一种HER2基因表达检测试剂盒及其检测方法与流程

本发明涉及基因检测领域，具体涉及到一种her2基因表达检测试剂盒及其检测方法。

背景技术：

研究发现her受体能够与其对应的配体、her家族其他受体或自身形成同源-异源二聚体而激活受体酪氨酸激酶的活性，从而激活并调控体内的多条信号转导通路，最终导致肿瘤的发生发展。her家族包含4个成员：her-1、her2、her-3和her-4。her2是一种原癌基因，可通过下游信号的转导参与肿瘤细胞增殖、凋亡、浸润及转移等的调控，与多种肿瘤的发生、发展及预后密切相关，成为肿瘤靶向治疗药物选择的一个重要靶点。her2是乳腺癌明确的预后指标和药物治疗效果的预测指标。24％～30％的原发性浸润性乳腺癌患者可以发现her2的基因扩增或her2蛋白的过度表达。her2阳性乳腺癌的侵袭性强，恶性程度高，her2阳性的乳腺癌的复发转移风险至少为中危或高危。在胃癌患者中有10-20％存在her2过表达现象，胃食管结合部腺癌中her2的阳性率相对更高。研究表明，her2的过表达与胃癌的分化程度、淋巴结转移及组织分型密切相关。膀胱癌组织中her2阳性表达率(72.60％)显著高于正常膀胱组织(7.69％)。

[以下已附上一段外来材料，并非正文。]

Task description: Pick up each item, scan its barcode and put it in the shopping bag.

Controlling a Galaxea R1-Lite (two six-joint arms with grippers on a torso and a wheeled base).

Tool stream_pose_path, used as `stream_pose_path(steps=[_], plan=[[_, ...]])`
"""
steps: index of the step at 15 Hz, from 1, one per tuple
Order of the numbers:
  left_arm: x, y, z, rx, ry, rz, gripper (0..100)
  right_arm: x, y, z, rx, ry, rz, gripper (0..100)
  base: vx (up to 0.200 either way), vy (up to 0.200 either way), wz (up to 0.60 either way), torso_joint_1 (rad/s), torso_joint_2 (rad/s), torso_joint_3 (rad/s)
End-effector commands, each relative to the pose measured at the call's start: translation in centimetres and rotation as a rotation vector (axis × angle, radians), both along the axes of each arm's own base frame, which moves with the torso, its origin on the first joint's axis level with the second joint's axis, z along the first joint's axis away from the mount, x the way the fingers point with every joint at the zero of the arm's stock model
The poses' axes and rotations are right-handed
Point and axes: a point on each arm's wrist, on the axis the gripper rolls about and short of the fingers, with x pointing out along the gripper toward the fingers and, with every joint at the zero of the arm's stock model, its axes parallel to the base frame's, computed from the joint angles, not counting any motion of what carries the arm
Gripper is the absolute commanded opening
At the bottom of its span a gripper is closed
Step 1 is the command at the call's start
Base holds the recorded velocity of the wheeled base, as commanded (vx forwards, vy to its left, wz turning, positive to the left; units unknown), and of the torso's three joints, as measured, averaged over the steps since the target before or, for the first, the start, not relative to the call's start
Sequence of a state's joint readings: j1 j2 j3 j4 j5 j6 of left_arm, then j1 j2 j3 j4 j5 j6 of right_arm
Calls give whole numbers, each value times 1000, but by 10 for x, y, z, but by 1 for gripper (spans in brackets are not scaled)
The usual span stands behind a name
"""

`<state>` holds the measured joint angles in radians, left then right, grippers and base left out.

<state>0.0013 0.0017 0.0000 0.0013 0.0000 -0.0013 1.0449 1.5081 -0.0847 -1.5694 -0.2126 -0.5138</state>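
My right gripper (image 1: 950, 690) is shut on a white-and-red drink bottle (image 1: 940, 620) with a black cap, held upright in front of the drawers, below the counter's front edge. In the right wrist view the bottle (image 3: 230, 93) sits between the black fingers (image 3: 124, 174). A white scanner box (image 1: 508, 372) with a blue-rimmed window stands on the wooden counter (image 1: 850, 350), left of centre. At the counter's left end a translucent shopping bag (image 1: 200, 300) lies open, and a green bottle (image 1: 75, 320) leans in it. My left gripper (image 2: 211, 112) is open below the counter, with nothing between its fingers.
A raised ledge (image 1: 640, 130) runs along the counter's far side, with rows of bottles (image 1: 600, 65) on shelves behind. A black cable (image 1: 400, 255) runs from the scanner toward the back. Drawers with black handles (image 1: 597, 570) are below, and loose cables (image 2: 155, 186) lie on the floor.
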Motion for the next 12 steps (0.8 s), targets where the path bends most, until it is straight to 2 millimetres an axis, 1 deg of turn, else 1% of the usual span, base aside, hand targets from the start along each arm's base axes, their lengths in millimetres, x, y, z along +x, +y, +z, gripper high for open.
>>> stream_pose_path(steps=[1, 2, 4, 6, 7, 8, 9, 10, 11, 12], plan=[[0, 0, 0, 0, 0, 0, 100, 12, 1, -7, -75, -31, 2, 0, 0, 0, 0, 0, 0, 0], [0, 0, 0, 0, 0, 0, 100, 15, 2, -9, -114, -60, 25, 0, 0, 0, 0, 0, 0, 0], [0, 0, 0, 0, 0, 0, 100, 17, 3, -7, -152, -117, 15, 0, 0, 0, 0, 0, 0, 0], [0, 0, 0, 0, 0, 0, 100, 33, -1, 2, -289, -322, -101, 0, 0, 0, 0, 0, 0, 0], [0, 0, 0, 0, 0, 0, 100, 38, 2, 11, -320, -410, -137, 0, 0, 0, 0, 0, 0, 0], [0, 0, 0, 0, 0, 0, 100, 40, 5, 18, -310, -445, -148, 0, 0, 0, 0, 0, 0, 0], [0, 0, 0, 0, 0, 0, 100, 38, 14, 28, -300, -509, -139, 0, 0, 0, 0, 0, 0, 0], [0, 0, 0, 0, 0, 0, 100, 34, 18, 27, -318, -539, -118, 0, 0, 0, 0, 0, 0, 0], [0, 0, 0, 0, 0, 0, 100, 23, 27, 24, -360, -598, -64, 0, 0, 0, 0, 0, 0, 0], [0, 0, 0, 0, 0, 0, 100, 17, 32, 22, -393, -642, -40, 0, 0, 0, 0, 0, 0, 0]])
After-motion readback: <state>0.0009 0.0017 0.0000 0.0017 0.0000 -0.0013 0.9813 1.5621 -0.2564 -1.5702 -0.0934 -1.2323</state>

目前，已上市的以her2为靶点的分子靶向药物，主要包括抗her2单克隆抗体(曲妥珠单抗和帕妥珠单抗等)、小分子酪氨酸激酶抑制剂(拉帕替尼)以及药物耦联抗her2单克隆抗体(曲妥珠单抗-ematansine，trastuzumabemtansine，t-dm1)。目前her2阳性乳腺癌的标准治疗是以曲妥珠单抗为基础的治疗。全球有超过3000个患者参与的hera、bcirg006、ncctgn9831、nsabpmb-31四个大型前瞻性临床试验的长期随访结果均证实了曲妥珠单抗的使用能显著降低her2阳性乳腺癌患者的复发风险和死亡风险。美国综合癌症网(nccn)和中国cnccn乳腺癌临床实践指南都将曲妥珠单抗辅助治疗作为her2阳性乳腺癌术后标准治疗。fda也已批准了t-dm1作为her2阳性晚期乳腺癌患者二线治疗选择之一。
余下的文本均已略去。